### About this exercise
Using the data below, copy out all lines with the word "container".

[Records from a data source]
········

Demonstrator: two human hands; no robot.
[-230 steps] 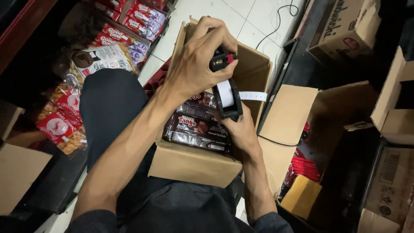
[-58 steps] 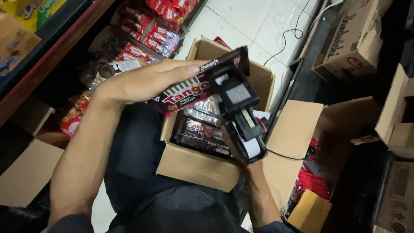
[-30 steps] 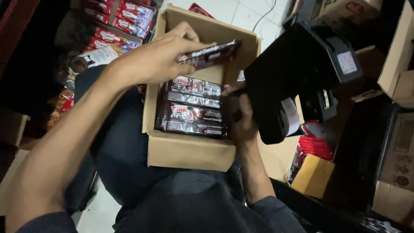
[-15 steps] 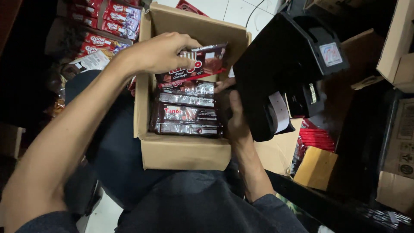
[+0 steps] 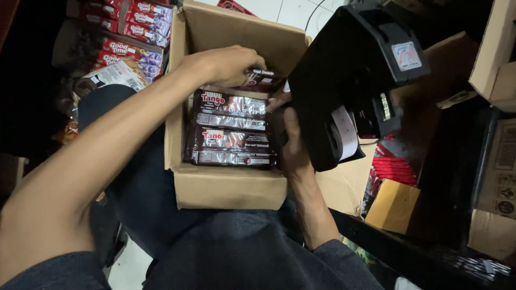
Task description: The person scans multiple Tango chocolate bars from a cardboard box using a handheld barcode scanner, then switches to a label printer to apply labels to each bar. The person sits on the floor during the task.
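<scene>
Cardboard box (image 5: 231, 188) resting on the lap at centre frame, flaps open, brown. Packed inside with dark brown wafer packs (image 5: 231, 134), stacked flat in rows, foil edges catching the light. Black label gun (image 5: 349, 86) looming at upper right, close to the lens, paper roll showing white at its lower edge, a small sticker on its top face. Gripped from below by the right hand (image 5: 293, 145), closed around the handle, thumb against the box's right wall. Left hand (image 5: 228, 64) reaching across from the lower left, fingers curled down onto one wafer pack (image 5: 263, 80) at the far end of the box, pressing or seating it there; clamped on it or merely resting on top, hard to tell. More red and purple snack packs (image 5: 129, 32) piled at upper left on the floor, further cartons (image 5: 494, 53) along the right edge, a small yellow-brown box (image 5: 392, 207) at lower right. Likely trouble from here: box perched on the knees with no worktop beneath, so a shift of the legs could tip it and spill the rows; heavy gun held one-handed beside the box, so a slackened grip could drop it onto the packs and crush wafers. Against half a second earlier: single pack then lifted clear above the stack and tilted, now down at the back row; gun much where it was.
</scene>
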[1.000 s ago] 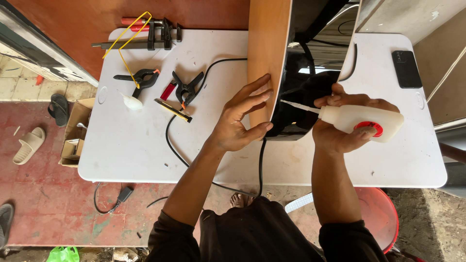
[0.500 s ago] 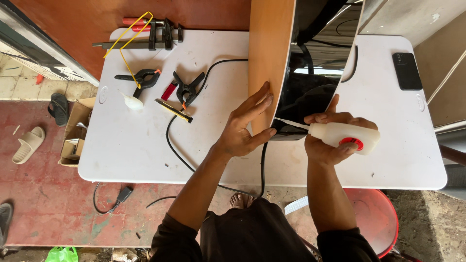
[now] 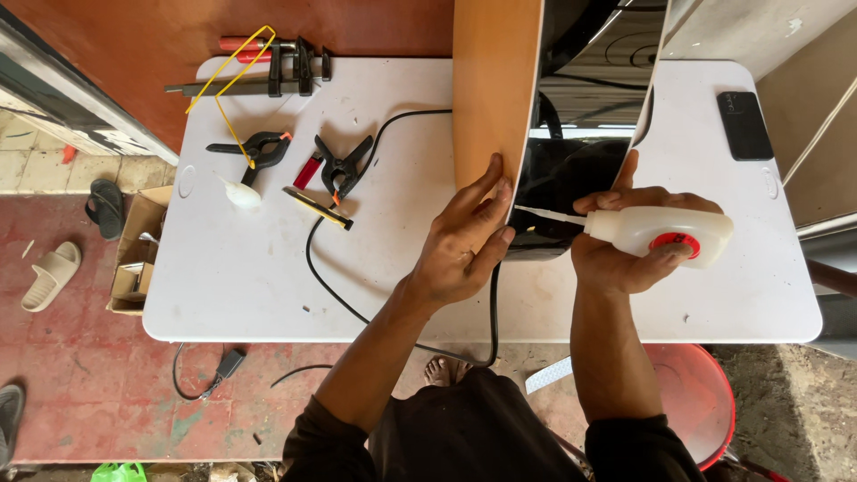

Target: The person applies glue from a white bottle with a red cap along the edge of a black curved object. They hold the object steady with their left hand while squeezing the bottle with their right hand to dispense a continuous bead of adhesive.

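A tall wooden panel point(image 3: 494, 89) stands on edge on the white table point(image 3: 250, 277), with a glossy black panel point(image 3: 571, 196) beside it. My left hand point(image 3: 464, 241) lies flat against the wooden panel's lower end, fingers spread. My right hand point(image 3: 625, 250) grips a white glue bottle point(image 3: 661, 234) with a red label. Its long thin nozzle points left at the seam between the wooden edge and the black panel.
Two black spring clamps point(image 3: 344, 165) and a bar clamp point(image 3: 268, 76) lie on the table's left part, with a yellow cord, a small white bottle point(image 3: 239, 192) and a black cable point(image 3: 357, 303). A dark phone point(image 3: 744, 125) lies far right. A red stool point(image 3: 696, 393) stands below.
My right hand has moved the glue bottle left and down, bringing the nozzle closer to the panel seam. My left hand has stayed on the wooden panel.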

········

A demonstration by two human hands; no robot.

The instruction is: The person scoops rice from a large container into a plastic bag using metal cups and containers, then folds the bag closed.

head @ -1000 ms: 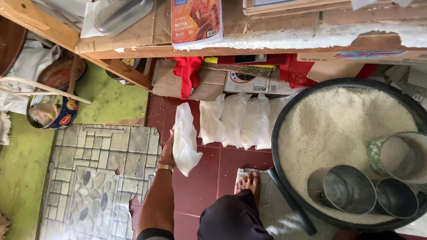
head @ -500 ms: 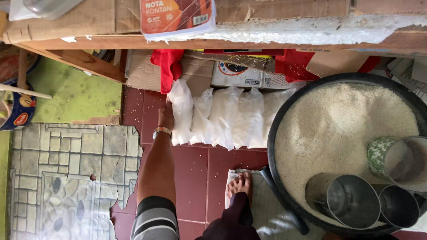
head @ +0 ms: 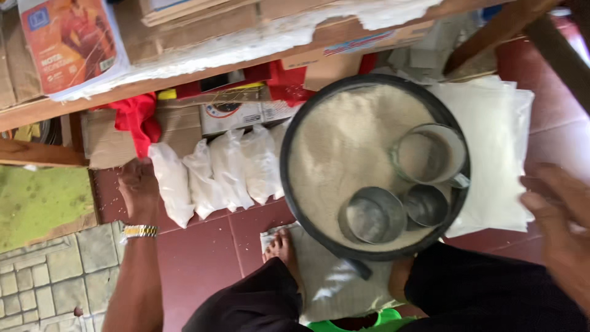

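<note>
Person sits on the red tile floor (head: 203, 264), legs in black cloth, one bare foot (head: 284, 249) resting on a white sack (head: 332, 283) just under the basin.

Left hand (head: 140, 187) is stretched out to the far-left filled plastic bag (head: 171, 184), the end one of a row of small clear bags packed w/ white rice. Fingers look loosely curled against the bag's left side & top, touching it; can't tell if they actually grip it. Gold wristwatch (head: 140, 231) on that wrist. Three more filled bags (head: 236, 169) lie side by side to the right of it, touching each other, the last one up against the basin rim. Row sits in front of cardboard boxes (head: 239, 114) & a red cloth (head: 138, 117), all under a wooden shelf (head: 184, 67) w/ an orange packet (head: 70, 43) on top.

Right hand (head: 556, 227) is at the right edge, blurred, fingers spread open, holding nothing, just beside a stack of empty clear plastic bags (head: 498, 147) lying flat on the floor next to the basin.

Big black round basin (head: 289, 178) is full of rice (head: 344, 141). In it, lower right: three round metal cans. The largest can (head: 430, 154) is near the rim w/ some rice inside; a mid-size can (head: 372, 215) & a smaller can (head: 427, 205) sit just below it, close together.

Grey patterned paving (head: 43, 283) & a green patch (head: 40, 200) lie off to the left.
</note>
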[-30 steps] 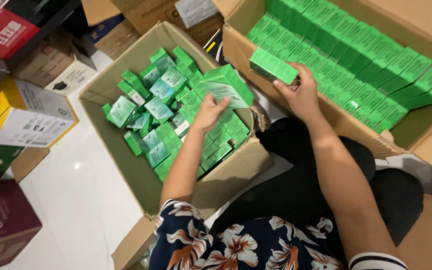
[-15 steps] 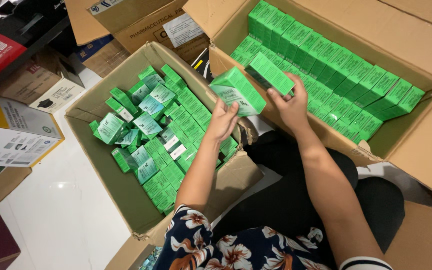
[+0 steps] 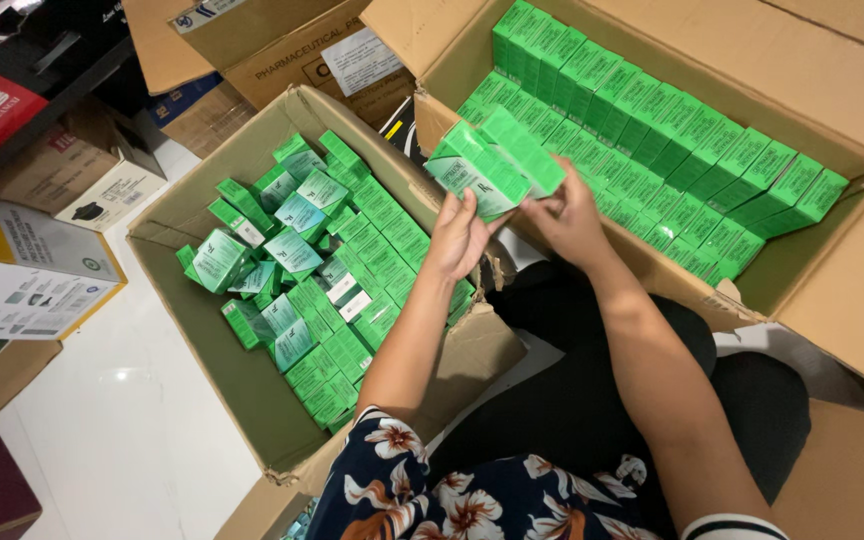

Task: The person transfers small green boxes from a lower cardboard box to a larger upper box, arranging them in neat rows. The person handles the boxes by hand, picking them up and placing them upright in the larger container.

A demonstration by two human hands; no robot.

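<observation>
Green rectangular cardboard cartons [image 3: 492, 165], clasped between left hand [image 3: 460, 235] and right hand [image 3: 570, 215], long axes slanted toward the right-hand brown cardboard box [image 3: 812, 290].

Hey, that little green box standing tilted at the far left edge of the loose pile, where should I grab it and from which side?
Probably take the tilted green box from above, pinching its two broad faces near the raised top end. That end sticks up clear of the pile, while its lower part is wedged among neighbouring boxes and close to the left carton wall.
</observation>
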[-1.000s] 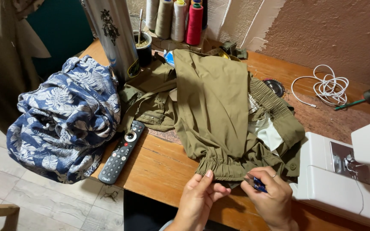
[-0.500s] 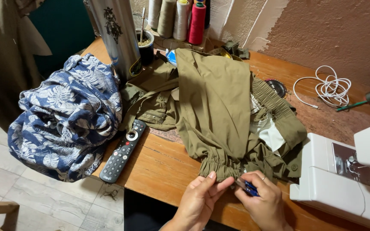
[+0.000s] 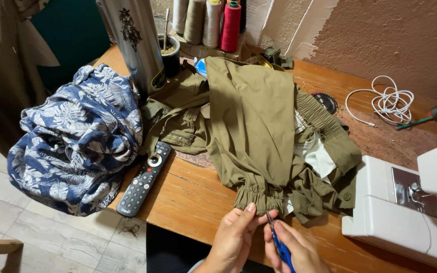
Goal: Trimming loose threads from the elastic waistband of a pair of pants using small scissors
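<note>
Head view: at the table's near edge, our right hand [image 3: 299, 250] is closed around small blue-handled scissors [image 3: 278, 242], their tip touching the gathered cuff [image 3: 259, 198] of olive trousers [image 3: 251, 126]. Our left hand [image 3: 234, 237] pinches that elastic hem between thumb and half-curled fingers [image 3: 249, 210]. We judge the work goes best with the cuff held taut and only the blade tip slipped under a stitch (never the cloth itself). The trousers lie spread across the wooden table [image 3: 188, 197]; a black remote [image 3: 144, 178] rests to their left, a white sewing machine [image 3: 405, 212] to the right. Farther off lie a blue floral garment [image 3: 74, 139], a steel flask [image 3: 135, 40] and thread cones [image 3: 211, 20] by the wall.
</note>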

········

### Exercise result
The instruction is: The person scoops rice from a large container into a plastic bag using metal cups and containers, then folds the bag closed.
Task: The person transfers small green boxes from a lower cardboard box to a larger upper box, arranging them in neat rows. The person handles the boxes by hand, picking them up and placing them upright in the larger container.

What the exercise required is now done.